REQUIRED WORK:
Produce a faithful copy of the data, one that leaves out the pictures.

RECORDS FOR THE TASK:

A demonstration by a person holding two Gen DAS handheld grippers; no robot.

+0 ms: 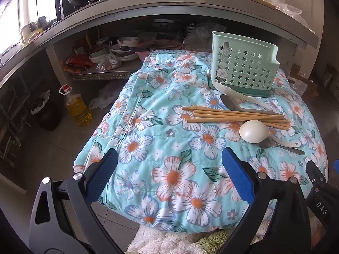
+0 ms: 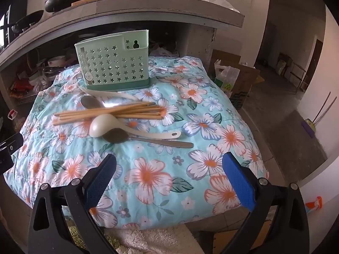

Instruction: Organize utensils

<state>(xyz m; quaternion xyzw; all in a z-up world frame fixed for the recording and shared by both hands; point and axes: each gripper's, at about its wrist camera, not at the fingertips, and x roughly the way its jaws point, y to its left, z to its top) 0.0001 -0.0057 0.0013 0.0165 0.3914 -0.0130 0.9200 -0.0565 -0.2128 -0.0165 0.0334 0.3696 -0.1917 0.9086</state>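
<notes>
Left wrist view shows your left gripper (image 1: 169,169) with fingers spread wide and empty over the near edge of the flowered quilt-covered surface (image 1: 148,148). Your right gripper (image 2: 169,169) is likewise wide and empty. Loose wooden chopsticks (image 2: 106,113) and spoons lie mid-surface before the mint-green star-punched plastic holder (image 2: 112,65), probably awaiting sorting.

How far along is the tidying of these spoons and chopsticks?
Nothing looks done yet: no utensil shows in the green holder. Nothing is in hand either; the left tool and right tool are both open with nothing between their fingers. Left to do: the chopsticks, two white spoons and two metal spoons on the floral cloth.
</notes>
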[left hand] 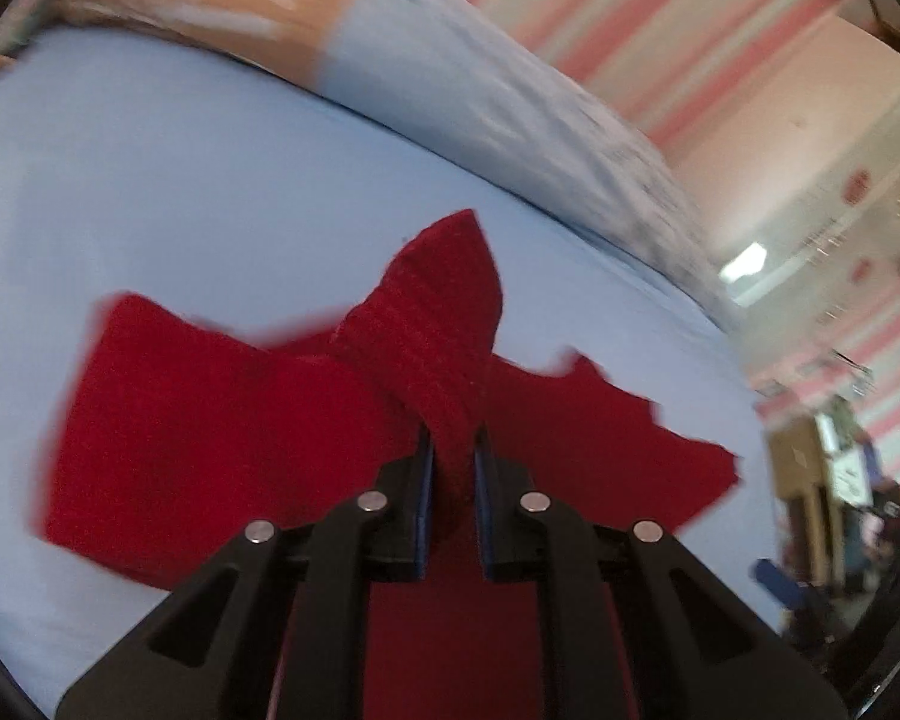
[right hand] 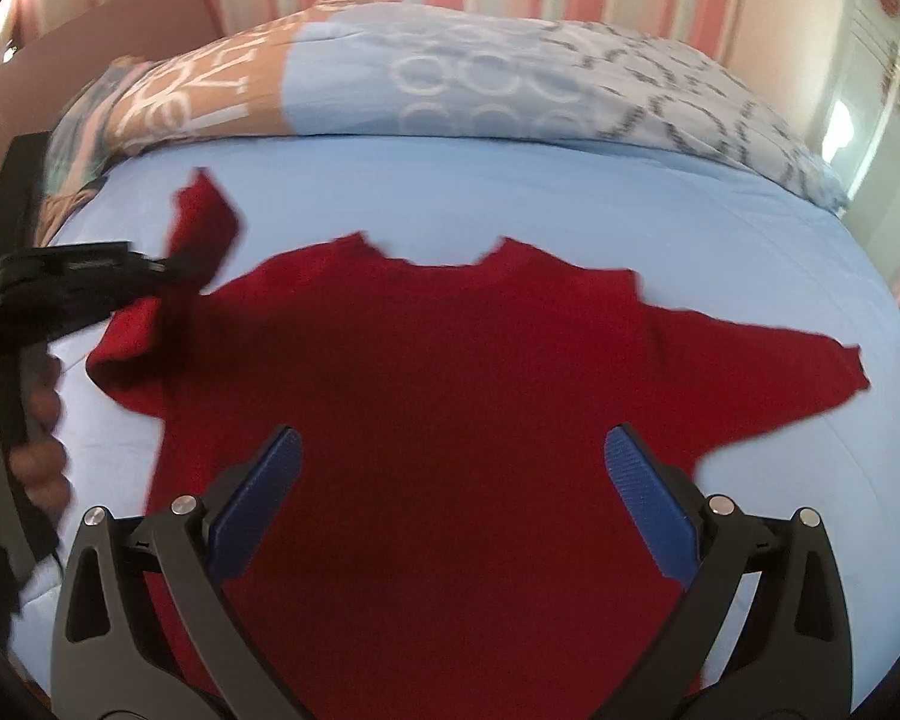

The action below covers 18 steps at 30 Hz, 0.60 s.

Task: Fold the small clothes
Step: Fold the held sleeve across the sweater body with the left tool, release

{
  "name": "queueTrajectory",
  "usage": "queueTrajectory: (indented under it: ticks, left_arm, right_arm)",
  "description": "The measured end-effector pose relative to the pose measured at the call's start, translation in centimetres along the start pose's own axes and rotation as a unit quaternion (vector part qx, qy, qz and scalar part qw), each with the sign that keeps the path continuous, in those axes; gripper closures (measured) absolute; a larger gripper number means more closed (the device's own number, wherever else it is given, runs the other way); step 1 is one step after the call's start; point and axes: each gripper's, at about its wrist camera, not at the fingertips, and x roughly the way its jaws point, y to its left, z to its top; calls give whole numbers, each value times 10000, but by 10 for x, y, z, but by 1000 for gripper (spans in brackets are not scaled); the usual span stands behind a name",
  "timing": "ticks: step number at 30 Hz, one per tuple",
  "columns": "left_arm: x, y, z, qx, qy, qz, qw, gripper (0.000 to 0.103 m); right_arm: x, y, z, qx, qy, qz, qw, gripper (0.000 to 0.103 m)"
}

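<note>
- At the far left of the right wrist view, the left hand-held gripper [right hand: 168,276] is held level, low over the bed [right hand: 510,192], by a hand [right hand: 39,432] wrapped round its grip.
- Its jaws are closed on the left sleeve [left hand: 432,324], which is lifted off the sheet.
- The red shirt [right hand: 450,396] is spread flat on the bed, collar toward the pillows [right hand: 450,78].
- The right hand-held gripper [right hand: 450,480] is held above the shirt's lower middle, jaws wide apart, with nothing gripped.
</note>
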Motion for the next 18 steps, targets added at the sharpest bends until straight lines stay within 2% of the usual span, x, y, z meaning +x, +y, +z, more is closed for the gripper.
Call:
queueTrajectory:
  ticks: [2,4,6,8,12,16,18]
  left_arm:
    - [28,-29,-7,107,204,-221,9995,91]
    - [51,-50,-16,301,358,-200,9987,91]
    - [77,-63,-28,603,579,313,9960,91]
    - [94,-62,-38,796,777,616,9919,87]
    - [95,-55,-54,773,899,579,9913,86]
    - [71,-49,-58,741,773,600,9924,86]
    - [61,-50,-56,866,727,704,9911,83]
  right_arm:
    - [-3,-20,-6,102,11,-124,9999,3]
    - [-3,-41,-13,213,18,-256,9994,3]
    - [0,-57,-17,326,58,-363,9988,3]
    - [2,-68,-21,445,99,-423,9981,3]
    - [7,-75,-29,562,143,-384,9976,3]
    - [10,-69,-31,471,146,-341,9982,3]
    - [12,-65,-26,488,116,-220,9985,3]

ANSWER TO THE PROBLEM:
A demonstration by a person holding two Gen DAS handheld grippers; no robot.

+0 ms: 
+0 ms: 

Instruction: Organize utensils

<state>(xyz m; quaternion xyzw; all in a z-up world frame fixed for the recording and shared by both hands; point and axes: each gripper's, at about its wrist camera, not at the fingertips, and x roughly the way its jaws point, y to its left, z to its top) 0.0001 -0.0057 0.0013 0.0165 0.3914 -0.0130 0.9200 -0.0565 -0.2128 -0.0165 0.0334 0.3696 -0.1917 0.9086</state>
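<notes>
Left wrist view shows your left gripper (image 1: 169,169) with fingers spread wide and empty over the near edge of the flowered quilt-covered surface (image 1: 148,148). Your right gripper (image 2: 169,169) is likewise wide and empty. Loose wooden chopsticks (image 2: 106,113) and spoons lie mid-surface before the mint-green star-punched plastic holder (image 2: 112,65), probably awaiting sorting.

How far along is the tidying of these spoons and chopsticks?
Nothing looks done yet: no utensil shows in the green holder. Nothing is in hand either; the left tool and right tool are both open with nothing between their fingers. Left to do: the chopsticks, two white spoons and two metal spoons on the floral cloth.
</notes>
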[left hand] 
[right hand] 

The action below covers 18 steps at 30 Hz, 0.60 s.

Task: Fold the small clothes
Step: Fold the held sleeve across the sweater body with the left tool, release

{
  "name": "queueTrajectory",
  "usage": "queueTrajectory: (indented under it: ticks, left_arm, right_arm)",
  "description": "The measured end-effector pose relative to the pose measured at the call's start, translation in centimetres along the start pose's own axes and rotation as a unit quaternion (vector part qx, qy, qz and scalar part qw), each with the sign that keeps the path continuous, in those axes; gripper closures (measured) absolute; a larger gripper number means more closed (the device's own number, wherever else it is given, runs the other way); step 1 is one step after the call's start; point and axes: each gripper's, at about its wrist camera, not at the fingertips, and x roughly the way its jaws point, y to its left, z to its top; calls give whole numbers, each value times 10000, but by 10 for x, y, z, but by 1000 for gripper (spans in brackets are not scaled); the usual span stands behind a name",
  "timing": "ticks: step number at 30 Hz, one per tuple",
  "columns": "left_arm: x, y, z, qx, qy, qz, qw, gripper (0.000 to 0.103 m); right_arm: x, y, z, qx, qy, qz, qw, gripper (0.000 to 0.103 m)"
}

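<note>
- At the far left of the right wrist view, the left hand-held gripper [right hand: 168,276] is held level, low over the bed [right hand: 510,192], by a hand [right hand: 39,432] wrapped round its grip.
- Its jaws are closed on the left sleeve [left hand: 432,324], which is lifted off the sheet.
- The red shirt [right hand: 450,396] is spread flat on the bed, collar toward the pillows [right hand: 450,78].
- The right hand-held gripper [right hand: 450,480] is held above the shirt's lower middle, jaws wide apart, with nothing gripped.
</note>
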Motion for the next 18 steps, targets added at the sharpest bends until straight lines stay within 2% of the usual span, x, y, z meaning +x, +y, +z, more is closed for the gripper.
Call:
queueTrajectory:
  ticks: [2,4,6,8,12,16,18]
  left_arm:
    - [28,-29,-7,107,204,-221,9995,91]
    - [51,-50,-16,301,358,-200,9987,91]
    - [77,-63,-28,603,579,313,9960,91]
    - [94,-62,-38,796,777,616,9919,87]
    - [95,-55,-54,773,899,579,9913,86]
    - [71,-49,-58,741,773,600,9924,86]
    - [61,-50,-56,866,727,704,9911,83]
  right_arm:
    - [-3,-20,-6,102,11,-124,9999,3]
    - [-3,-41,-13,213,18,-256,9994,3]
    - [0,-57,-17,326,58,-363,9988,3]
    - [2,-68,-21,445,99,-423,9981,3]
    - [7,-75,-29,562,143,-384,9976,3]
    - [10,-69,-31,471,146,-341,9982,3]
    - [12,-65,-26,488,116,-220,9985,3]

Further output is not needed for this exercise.